Sharing 12 steps to abstinence
ALCOHOLICS Anonymous is the most successful self-help group in the world and by far the most successful agency in helping alcoholic men and women stop drinking, and stay stopped.
Yet its critics (and there are many) argue that there is no reliable empirical evidence to support the efficacy of AA and its 12-step program. This is not true.
While it is the case that AA itself keeps no records and that its only membership requirement is a desire to stop drinking, recent American studies show how and why regular attendance at AA meetings is so successful.
A team of researchers from Massachusetts General Hospital recently conducted a large-scale study of alcoholic men and women. This demonstrates that participation in AA is so effective because regular attendance at meetings leads to individuals spending significant time with others who support their efforts to stay sober, and leads to increased confidence in their ability to remain abstinent in situations where others are drinking.
Led by John F. Kelly, associate director of the Massachusetts General Hospital Centre for Addiction Medicine, this study is the first to investigate exactly how AA helps individuals recover by examining the independent effects of several mechanisms simultaneously. Other researchers involved in this inquiry include Maria Pagano, who hails from my American alma mater, Case Western Reserve University in Cleveland, Ohio.
These researchers analysed data from Project MATCH, a federally funded trial of 1706 participants that compared three alcohol treatment approaches.
While participants in that study were randomly assigned to a specific treatment plan, all were able to attend AA meetings as well. The data gathered at several points during Project MATCH’s 15-month long study included recording participants’ alcohol consumption and their attendance at AA meetings.
These results demonstrated that, in comparison with cognitive behavioural therapy and motivational enhancement therapy, greater participation in AA was independently associated with more successful long-term recovery.
Study leader Kelly, an associate professor in the Harvard Medical School department of psychiatry, puts it thus: “Our findings are shedding light on how AA helps people recover from addiction over time. The results suggest that social context factors are key; the people who associate with individuals attempting to begin recovery can be crucial to their likelihood of success. AA appears adept at facilitating and supporting those social changes.”
The findings of the Massachusetts study reinforce those of George Vaillant, whose path-breaking book, The Natural History of Alcoholism Revisited, published by Harvard University Press, demonstrates the efficacy of attendance at AA leading to stable abstinence.
Moreover, Vaillant’s own large-scale longitudinal studies led him to realise that in the long term (that is, three to five years), trying to get alcoholics to control or moderate their usage was a mirage and that striving for abstinence was by far the safest therapeutic goal.
The team of researchers involved in the Massachusetts study found that those who frequently attended AA meetings had fewer symptoms of depression – along with less drinking – than did those with less AA participation.
“Our study is one of the first to examine the mechanisms underlying behavioural change with AA and to find that AA attendance alleviates depression symptoms,” Kelly says.
“Perhaps the social aspect of AA helps people feel better psychologically and emotionally, as well as to stop drinking.”
As Kelly explains, participation in the program’s 12 suggested steps and its social fellowship are designed to support a person’s sense of wellbeing. While an alcoholic becoming abstinent by whatever means often leads to a positive change in mood, that process seems to happen more quickly in AA participants.
At the beginning of the Massachusetts study, participants reported greater symptoms of depression than were observed in the general population. This is typical of alcohol-dependent individuals. Yet, as the study proceeded, those who attended more AA meetings had significantly greater reductions in their depression symptoms, along with much less frequent and less intensive drinking.
“Some critics of AA have claimed that the organisation’s emphasis on powerlessness against alcohol use and the need to work on character defects cultivates a pessimistic world view, but this suggests the opposite is true,” Kelly says. “AA is a complex social organisation with many mechanisms of action that probably differ for different people and change over time.
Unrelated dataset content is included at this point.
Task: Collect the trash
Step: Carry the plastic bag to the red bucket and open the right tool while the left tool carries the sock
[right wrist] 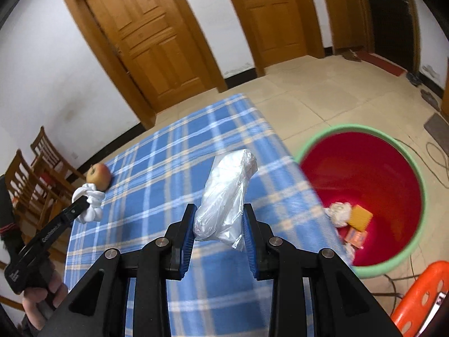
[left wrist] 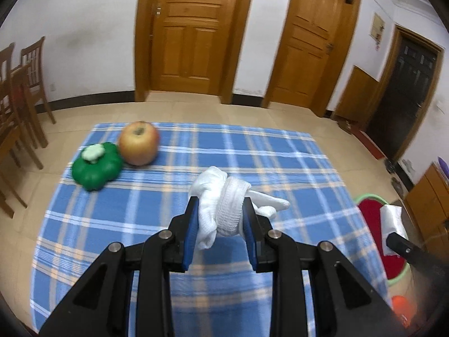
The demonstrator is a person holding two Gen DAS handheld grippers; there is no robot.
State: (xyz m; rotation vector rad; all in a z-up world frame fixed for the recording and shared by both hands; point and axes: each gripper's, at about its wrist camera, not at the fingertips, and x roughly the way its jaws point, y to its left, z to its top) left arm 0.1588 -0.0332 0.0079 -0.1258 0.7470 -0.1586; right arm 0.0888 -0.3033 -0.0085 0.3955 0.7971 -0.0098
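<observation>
Right wrist view puts the red, green-rimmed round bin (right wrist: 362, 168) just right of your right gripper (right wrist: 219, 238), jaws clenched on the crumpled clear plastic bag (right wrist: 224, 196), while your left gripper (left wrist: 221, 233), gripping the knotted white cloth (left wrist: 221, 202), sits farther off.

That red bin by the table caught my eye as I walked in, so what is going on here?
A person is clearing trash off the blue plaid tablecloth with a claw in each hand. The left claw is shut on a knotted white cloth; the right claw is shut on a crumpled clear plastic bag. The red bin beside the table already holds a few scraps. An apple and a green toy pepper sit untouched.
</observation>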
“Most treatment programs refer patients to AA or similar 12-step groups, and now clinicians can tell patients that, along with supporting abstinence, attending meetings can help improve their mood.
“Who wouldn’t want that?”
Emeritus professor of history and politics at Griffith University, Ross Fitzgerald is the author of 35 books, including My Name is Ross: An Alcoholic’s Journey.
The Weekend Australian November 26-27, 2011
An optimist responds
RESEARCH undertaken by the Massachusetts General Hospital goes a long way to disproving those arguments that claim AA’s emphasis on powerlessness over alcohol and the need to work on character defects cultivates a pessimistic world view (“Sharing 12 steps to abstinence helps make the heart grow fonder” , 26-27/11). My own experience indicates otherwise.
I have been sober since my first AA meeting more than 33 years ago. I know it works not just for me but for thousands of other Australian alcoholics.